=== Supplied information ===

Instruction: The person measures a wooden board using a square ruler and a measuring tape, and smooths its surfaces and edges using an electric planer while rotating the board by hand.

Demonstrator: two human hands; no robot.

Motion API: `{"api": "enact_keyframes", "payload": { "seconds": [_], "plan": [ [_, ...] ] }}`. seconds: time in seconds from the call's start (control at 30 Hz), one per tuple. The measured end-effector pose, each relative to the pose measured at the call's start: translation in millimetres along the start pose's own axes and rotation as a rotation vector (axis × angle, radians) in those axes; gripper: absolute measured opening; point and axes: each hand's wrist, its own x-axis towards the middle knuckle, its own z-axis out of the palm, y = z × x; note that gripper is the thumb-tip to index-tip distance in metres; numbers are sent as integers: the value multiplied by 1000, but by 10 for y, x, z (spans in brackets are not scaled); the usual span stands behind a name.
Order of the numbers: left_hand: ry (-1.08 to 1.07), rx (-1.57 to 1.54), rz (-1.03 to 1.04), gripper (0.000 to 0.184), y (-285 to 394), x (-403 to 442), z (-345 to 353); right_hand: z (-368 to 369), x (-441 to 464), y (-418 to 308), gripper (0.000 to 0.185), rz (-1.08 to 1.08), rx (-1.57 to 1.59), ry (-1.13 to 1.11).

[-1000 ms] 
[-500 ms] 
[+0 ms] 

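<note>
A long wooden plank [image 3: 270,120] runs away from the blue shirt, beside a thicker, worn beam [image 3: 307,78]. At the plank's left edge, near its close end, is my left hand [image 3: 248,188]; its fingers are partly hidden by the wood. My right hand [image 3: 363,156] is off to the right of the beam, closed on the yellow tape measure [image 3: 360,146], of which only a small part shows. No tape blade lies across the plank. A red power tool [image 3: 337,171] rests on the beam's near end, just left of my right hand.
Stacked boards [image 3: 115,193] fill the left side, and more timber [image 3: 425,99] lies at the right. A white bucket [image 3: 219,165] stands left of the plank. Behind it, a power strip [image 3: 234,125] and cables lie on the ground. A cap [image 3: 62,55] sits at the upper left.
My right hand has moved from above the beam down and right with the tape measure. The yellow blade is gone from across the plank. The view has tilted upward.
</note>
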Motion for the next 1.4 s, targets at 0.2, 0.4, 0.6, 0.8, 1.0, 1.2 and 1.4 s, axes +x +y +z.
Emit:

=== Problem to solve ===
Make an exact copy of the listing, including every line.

=== Written solution ===
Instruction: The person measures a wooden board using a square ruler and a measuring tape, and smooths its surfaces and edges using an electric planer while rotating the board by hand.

Demonstrator: two human hands; no robot.

Motion API: `{"api": "enact_keyframes", "payload": { "seconds": [_], "plan": [ [_, ...] ] }}`. seconds: time in seconds from the call's start (control at 30 Hz), one per tuple. The measured end-effector pose, each relative to the pose measured at the call's start: translation in millimetres along the start pose's own axes and rotation as a rotation vector (axis × angle, radians) in those axes; gripper: absolute measured opening; point and axes: each hand's wrist, its own x-axis towards the middle knuckle, its own z-axis out of the palm, y = z × x; note that gripper is the thumb-tip to index-tip distance in metres; numbers are sent as integers: the value multiplied by 1000, but by 10 for y, x, z (spans in brackets are not scaled); the usual span stands behind a name.
Order of the numbers: left_hand: ry (-1.08 to 1.07), rx (-1.57 to 1.54), rz (-1.03 to 1.04), gripper (0.000 to 0.184), y (-285 to 394), x (-403 to 442), z (-345 to 353); right_hand: z (-368 to 369), x (-441 to 464), y (-418 to 308), gripper (0.000 to 0.185), rz (-1.08 to 1.08), rx (-1.57 to 1.59), ry (-1.13 to 1.11).

[-1000 ms] 
[-500 ms] 
[+0 ms] 

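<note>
A long wooden plank [image 3: 270,120] runs away from the blue shirt, beside a thicker, worn beam [image 3: 307,78]. At the plank's left edge, near its close end, is my left hand [image 3: 248,188]; its fingers are partly hidden by the wood. My right hand [image 3: 363,156] is off to the right of the beam, closed on the yellow tape measure [image 3: 360,146], of which only a small part shows. No tape blade lies across the plank. A red power tool [image 3: 337,171] rests on the beam's near end, just left of my right hand.
Stacked boards [image 3: 115,193] fill the left side, and more timber [image 3: 425,99] lies at the right. A white bucket [image 3: 219,165] stands left of the plank. Behind it, a power strip [image 3: 234,125] and cables lie on the ground. A cap [image 3: 62,55] sits at the upper left.
My right hand has moved from above the beam down and right with the tape measure. The yellow blade is gone from across the plank. The view has tilted upward.
</note>
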Motion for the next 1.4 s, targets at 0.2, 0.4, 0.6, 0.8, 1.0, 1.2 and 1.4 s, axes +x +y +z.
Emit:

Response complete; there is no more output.